With Python, can I keep a persistent dictionary and modify it?
Asked Answered
X

9

15

So, I want to store a dictionary in a persistent file. Is there a way to use regular dictionary methods to add, print, or delete entries from the dictionary in that file?

It seems that I would be able to use cPickle to store the dictionary and load it, but I'm not sure where to take it from there.

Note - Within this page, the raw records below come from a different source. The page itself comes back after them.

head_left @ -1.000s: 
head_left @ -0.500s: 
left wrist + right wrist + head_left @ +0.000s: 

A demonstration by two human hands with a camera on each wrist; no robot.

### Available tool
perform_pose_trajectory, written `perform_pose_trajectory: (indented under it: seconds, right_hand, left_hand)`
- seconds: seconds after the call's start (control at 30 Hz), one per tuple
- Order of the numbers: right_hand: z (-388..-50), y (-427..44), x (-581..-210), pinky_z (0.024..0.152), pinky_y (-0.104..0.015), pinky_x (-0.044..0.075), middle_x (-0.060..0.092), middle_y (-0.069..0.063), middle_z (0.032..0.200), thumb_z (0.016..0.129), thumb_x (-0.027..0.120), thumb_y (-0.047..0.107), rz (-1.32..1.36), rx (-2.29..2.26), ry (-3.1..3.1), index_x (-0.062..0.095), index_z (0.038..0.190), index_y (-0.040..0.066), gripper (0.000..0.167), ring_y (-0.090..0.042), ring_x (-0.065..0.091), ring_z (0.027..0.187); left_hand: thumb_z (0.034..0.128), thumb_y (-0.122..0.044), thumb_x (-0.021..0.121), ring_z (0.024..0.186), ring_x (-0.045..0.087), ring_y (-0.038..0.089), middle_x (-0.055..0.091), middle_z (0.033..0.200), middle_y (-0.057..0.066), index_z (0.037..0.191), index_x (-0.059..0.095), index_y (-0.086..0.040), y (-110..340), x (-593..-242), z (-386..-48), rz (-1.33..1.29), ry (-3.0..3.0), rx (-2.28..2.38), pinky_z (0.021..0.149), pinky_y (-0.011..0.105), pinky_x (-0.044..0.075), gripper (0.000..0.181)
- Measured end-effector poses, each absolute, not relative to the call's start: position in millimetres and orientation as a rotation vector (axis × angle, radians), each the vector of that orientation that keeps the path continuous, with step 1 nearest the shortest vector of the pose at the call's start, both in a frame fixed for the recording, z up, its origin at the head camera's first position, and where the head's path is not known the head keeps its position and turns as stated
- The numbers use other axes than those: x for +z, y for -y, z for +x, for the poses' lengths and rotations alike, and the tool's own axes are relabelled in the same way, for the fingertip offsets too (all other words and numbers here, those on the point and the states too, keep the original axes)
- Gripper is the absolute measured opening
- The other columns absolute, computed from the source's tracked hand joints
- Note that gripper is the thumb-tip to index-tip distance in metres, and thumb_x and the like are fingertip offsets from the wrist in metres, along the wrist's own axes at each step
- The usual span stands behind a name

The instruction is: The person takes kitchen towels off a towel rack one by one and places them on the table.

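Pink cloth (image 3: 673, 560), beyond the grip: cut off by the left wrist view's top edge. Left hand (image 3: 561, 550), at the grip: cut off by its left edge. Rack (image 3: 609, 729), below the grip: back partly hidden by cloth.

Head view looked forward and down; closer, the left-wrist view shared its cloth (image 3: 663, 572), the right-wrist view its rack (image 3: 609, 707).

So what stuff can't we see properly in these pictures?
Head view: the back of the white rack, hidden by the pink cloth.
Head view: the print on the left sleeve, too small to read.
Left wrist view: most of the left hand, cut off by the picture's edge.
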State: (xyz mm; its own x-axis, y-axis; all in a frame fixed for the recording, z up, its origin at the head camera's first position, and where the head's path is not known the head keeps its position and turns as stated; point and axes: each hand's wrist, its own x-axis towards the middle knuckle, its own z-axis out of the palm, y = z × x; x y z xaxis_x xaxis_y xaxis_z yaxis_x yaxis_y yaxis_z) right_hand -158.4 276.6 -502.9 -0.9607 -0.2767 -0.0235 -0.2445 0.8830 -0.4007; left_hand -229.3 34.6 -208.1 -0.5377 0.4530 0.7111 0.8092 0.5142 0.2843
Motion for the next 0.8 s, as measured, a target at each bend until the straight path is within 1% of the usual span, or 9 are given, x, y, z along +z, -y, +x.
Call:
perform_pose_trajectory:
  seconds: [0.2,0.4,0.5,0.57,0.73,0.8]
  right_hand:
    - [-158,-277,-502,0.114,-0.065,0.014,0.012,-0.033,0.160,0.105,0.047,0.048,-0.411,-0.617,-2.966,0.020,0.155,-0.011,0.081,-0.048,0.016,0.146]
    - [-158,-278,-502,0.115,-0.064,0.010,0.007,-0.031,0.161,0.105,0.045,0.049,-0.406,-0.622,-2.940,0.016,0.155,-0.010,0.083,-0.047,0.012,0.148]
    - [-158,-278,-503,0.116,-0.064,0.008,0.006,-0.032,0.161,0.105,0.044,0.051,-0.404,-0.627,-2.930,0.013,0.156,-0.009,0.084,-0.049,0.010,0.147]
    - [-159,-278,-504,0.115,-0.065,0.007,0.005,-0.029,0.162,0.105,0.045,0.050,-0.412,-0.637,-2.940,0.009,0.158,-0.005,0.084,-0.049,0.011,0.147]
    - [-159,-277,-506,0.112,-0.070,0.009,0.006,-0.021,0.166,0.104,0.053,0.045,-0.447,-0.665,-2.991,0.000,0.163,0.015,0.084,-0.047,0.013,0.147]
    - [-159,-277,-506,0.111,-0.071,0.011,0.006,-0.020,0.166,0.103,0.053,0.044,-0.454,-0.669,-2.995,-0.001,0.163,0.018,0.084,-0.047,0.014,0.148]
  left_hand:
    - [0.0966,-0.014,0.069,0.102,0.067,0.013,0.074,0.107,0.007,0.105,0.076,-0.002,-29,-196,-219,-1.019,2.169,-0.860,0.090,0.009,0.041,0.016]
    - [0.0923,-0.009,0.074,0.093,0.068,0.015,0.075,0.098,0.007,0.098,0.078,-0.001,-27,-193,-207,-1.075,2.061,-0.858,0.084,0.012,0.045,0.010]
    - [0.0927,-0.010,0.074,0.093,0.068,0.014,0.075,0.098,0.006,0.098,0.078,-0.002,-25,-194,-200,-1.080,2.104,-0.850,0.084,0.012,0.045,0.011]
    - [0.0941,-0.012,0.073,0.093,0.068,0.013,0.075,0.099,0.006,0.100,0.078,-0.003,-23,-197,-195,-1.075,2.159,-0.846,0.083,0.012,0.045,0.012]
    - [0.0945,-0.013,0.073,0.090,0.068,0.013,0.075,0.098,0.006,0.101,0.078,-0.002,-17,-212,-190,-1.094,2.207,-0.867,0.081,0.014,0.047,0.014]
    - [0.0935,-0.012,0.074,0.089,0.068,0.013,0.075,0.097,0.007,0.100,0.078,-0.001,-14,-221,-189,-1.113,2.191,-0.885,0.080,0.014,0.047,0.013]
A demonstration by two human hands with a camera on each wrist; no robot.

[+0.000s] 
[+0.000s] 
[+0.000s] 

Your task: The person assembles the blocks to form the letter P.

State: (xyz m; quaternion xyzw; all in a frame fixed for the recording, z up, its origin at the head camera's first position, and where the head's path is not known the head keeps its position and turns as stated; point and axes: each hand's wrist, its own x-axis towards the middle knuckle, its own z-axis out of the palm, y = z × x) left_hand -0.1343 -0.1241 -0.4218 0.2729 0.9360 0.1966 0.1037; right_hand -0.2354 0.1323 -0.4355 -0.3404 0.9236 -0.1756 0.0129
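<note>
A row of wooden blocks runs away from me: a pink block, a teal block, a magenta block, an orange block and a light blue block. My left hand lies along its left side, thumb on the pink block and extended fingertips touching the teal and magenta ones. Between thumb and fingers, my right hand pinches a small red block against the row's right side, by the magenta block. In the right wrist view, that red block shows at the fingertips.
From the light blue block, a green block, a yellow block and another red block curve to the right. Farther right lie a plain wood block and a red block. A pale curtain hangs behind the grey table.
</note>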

Xenia answered 4/8, 2009 at 18:10 Comment(2)
When you read the pickle documentation, what questions did you have? Can you post some code to show what you have working and what you need help with?Salty
Basically, I would want to use the dictionary as a database type thing. So I could write the dictionary to a file, and then load the file in my script when I wanted to add something to the dictionary, but using regular dictionary methods. Is there a way I can just load the file, and then modify the dictionary with the typical dict["key"] = "items" or del dict["key"]? I've tried to do this now, and python tells me that dict is undefined in this particular example.Xenia
B
21

If your keys (not necessarily the values) are strings, the shelve standard library module does what you want pretty seamlessly.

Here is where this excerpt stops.